Biographical details
- Born: February 28, 1972 (age 54) Monroe, North Carolina, U.S.
- Alma mater: Syracuse University; St. Nicholas of Tolentine High School;

Playing career
- 1990–1994: Syracuse
- Position: Point guard

Coaching career (HC unless noted)
- 2006–2007: Bishop Ireton HS (associate HC)
- 2007–2008: Paul VI HS (assistant)
- 2010–2011: Virginia Tech (assistant)
- 2011–2016: Syracuse (assistant)
- 2016–2023: Syracuse (associate HC)
- 2023–2026: Syracuse
- 2026–present: Virginia (assistant)

Administrative career (AD unless noted)
- 2008–2010: Virginia Tech (director of basketball ops.)

Head coaching record
- Overall: 49–48 (.505)

= Adrian Autry =

American basketball coach (born 1972)

Adrian "Red" Christopher Autry (born February 28, 1972) is an American basketball coach and former professional player who is currently an assistant coach for the Virginia Cavaliers men's basketball team.

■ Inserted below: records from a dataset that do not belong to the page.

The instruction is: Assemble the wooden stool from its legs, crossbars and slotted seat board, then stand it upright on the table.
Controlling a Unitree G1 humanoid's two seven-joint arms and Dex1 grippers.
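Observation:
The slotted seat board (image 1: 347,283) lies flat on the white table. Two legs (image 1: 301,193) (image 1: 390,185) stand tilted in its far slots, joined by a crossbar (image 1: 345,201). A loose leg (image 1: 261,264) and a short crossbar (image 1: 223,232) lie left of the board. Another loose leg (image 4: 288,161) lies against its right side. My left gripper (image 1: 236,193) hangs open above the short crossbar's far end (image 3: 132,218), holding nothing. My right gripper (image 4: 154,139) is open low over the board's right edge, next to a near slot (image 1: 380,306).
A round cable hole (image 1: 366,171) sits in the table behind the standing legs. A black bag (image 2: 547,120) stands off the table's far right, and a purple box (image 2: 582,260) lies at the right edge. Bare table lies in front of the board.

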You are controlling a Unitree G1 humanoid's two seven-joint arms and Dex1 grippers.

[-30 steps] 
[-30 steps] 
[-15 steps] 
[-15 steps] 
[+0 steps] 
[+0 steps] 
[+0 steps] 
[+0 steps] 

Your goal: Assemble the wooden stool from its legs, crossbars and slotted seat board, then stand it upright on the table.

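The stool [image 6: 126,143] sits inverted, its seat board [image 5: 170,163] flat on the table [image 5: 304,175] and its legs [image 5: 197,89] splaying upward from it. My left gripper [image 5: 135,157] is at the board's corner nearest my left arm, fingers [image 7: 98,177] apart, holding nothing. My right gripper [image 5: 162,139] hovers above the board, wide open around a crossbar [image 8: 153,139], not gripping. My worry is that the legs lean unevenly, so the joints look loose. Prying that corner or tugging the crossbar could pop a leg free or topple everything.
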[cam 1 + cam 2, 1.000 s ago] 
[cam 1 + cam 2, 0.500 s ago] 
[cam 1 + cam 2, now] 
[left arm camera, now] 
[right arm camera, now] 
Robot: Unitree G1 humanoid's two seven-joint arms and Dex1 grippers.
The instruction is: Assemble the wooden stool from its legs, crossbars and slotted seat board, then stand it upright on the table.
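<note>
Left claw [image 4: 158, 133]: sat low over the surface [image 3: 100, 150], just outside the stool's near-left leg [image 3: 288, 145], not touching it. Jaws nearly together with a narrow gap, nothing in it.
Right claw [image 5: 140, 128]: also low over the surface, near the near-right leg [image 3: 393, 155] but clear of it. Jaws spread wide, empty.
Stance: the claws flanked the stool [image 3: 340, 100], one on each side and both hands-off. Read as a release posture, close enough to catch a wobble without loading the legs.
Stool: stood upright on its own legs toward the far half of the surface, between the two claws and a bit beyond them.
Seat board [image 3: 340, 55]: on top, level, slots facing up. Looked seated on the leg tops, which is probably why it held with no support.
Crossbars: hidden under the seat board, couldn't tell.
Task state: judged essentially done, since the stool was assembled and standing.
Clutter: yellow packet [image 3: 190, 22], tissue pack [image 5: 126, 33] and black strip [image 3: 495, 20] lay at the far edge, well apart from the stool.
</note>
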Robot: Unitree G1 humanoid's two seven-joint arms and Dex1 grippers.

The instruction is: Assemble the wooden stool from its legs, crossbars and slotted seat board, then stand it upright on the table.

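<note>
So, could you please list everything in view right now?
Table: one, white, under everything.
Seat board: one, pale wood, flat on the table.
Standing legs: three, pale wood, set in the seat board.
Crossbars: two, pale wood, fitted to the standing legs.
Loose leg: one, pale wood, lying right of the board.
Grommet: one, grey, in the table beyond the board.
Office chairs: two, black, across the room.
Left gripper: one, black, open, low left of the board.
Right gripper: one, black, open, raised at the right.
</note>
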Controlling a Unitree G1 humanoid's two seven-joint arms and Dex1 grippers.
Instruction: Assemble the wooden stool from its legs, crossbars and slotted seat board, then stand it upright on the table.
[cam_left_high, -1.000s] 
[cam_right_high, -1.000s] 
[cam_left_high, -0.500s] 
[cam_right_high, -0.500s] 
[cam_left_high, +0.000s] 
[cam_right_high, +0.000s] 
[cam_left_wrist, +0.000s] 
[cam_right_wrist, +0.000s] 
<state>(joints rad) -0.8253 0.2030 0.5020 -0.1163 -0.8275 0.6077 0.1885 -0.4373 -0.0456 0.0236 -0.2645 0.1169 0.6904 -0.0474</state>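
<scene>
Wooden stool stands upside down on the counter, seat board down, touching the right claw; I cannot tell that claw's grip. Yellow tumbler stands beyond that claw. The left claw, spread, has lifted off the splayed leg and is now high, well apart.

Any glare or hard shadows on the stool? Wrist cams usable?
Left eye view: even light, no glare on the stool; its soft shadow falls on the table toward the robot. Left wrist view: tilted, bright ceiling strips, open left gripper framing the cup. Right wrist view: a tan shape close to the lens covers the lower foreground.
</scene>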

Previously, he served as the head coach for the Syracuse Orange men's basketball team of the Atlantic Coast Conference (ACC).

A former point guard for the Orange, Autry played from 1990 to 1994 and is currently ranked fifth in career assists (631) and sixth in career steals (217). After leaving Syracuse, Autry played professionally from 1995 to 2005 in various European leagues and USA Basketball.

After a 10-year career, Autry retired in 2005 and returned to the states to begin his career as a coach. He coached various teams in Virginia and returned to the Orange in 2011 as an assistant coach. In March 2023, Autry was named the eighth head coach of the Syracuse men's basketball team following the retirement of longtime head coach Jim Boeheim. He was fired from Syracuse in March 2026.

==Personal life==
Autry was born in Monroe, North Carolina on February 29, 1972, to Angeter Redfearn and Marvin Chambers. Autry, his mother and his sister moved to Harlem, New York when he was five years old and lived there until he went to college. Autry has two sisters and one brother.

==High school==
Autry attended St. Nicholas of Tolentine High School in The Bronx, New York. Autry was a standout basketball player in high school. He was a three-year starter and earned All-City First Team honors three times. While in high school, his squad won the New York City and New York state championships in 1988, the same year they were named the number one high school program in the nation. Autry was a Parade All-American in 1989 and 1990, named to the first-team All-New York City in 1988, 1989 and 1990, and was a 1990 McDonald's All-American. Autry also played in the Dapper Dan Roundball Classic and the 1990 U.S. Olympic Festival. Autry was teammates with Malik Sealy and current Monmouth University assistant men's basketball coach and UNC Tar Heels graduate Brian Reese.

==College==
Autry was recruited by Louisville, Kentucky, St. John's, and Pitt. Autry ultimately chose Syracuse University and began in the fall of 1990. Autry, a 6-foot-4 four-year starting point guard, played under Jim Boeheim and graduated in 1994 with a degree in speech communications from the College of Visual and Performing Arts.

In the freshman 1990–91 season, Autry led the team with 164 assists. In his first season, the Orange had a record of 26–6 and won the Big East Regular Season Title. Autry was named to the Big East Conference All-Rookie Team. In Autry's sophomore season, he led the squad in assists (123) and steals (48) while averaging 11ppg. The team won the Big East tournament. As a junior, Autry's scoring average jumped to 13.7 ppg. He once again led the team in assists (161) and steals (58). Autry was selected to the third-team All-Big East, and was also named to the Big East All-Tournament Team. He was teammates with Billy Owens, Lawrence Moten.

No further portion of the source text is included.